■ What to do: From the material below, retype exactly the lines that begin at the line with "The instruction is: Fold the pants" and end after the line with "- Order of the"; pictures stay out of the copy.

* * * * *

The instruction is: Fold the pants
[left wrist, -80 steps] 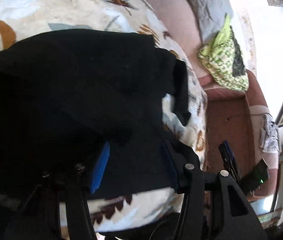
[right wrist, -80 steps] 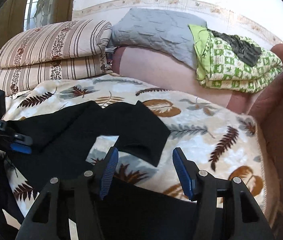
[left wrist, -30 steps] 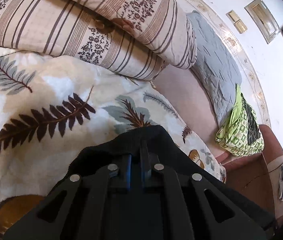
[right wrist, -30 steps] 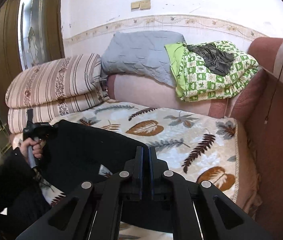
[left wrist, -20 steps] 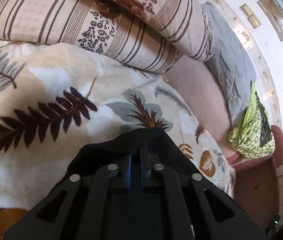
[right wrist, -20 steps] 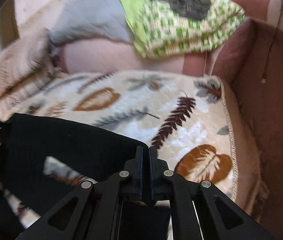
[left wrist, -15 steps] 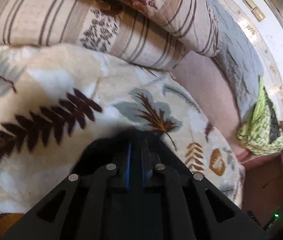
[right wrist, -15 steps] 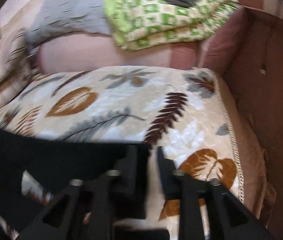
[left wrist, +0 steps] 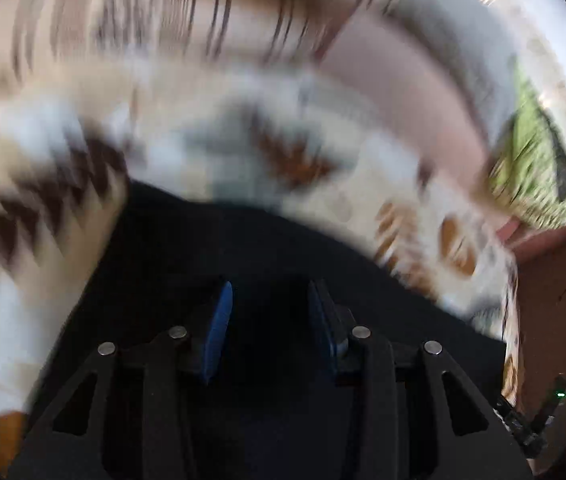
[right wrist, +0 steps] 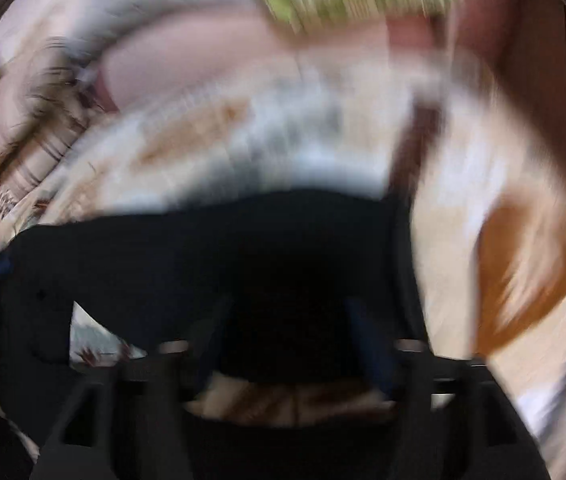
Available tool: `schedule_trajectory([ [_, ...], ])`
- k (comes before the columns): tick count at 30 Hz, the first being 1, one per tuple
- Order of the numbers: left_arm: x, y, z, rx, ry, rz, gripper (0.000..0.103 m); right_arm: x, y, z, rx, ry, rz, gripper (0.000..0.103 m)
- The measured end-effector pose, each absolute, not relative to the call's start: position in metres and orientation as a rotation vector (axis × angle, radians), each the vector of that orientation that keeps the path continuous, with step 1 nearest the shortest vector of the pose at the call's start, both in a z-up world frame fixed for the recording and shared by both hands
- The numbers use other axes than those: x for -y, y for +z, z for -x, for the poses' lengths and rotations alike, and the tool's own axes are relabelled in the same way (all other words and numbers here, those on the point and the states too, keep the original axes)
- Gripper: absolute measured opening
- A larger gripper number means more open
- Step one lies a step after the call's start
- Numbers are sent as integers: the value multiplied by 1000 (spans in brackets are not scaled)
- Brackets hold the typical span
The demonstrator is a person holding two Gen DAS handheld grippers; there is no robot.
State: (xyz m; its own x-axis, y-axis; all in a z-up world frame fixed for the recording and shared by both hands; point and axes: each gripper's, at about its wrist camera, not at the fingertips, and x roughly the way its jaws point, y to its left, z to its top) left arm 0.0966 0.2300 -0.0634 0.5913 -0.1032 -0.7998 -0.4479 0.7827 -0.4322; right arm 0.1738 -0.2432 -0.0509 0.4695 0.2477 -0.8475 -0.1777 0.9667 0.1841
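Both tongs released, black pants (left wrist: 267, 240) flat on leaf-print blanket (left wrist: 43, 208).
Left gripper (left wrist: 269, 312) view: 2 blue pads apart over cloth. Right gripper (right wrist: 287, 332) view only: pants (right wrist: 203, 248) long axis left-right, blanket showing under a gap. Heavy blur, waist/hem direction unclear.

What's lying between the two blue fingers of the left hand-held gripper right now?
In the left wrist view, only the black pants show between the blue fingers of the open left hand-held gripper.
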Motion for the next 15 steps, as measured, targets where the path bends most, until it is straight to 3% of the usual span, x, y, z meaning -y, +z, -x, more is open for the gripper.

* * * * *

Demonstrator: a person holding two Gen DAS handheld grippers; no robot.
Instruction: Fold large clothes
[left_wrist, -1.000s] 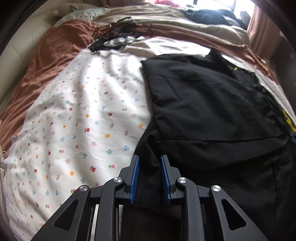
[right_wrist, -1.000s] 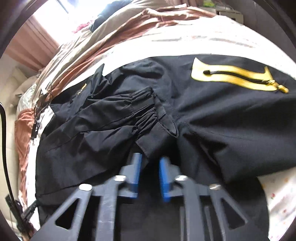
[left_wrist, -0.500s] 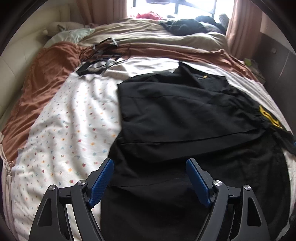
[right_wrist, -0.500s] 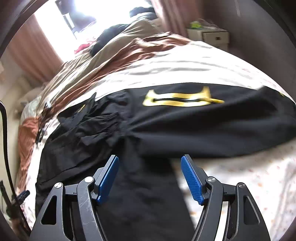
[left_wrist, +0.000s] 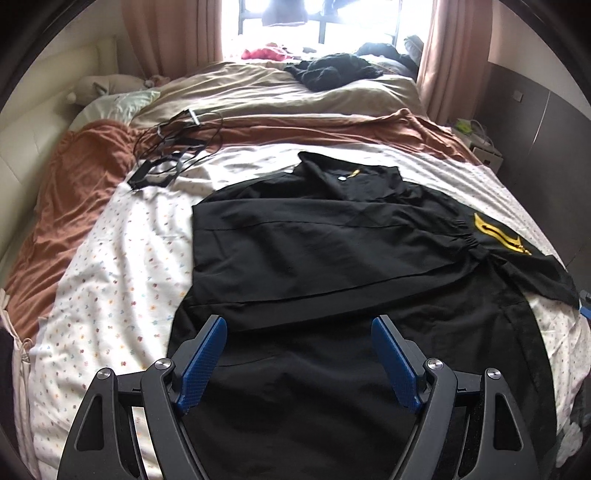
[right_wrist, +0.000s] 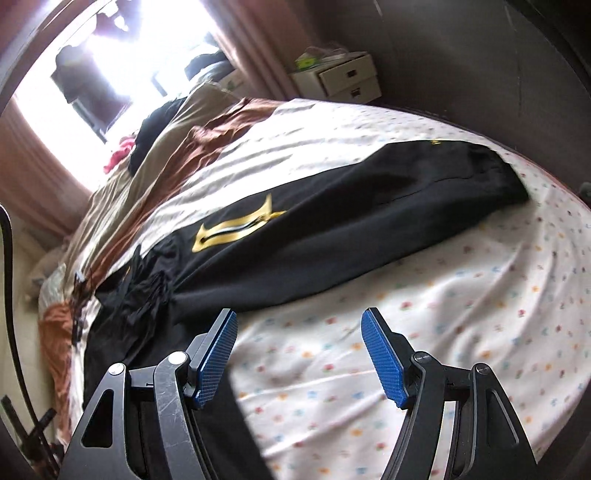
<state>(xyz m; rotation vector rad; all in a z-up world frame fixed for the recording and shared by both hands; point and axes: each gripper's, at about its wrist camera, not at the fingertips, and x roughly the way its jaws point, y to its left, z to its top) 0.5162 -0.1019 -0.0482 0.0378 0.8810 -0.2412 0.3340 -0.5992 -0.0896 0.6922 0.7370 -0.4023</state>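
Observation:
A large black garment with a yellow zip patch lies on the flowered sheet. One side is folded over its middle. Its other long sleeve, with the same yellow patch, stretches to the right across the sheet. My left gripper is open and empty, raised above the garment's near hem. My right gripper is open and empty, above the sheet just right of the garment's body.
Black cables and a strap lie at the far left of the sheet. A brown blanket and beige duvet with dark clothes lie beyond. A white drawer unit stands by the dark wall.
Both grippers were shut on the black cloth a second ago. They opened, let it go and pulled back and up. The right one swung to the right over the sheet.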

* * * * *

■ Written answer:
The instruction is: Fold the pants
[left wrist, -80 steps] 
[right wrist, -80 steps] 
[left wrist, -30 steps] 
[right wrist, -30 steps] 
[left wrist, -20 steps] 
[right wrist, -20 steps] 
[left wrist, -15 steps] 
[right wrist, -15 steps] 
[left wrist, +0 steps] 
[right wrist, +0 steps] 
Available tool: `schedule_trajectory([ [_, ...], ])`
- k (comes before the columns): tick count at 30 Hz, the first being 1, one per tuple
- Order of the numbers: left_arm: x, y, z, rx, ry, rz, gripper (0.000..0.103 m); right_arm: x, y, z, rx, ry, rz, gripper (0.000..0.103 m)

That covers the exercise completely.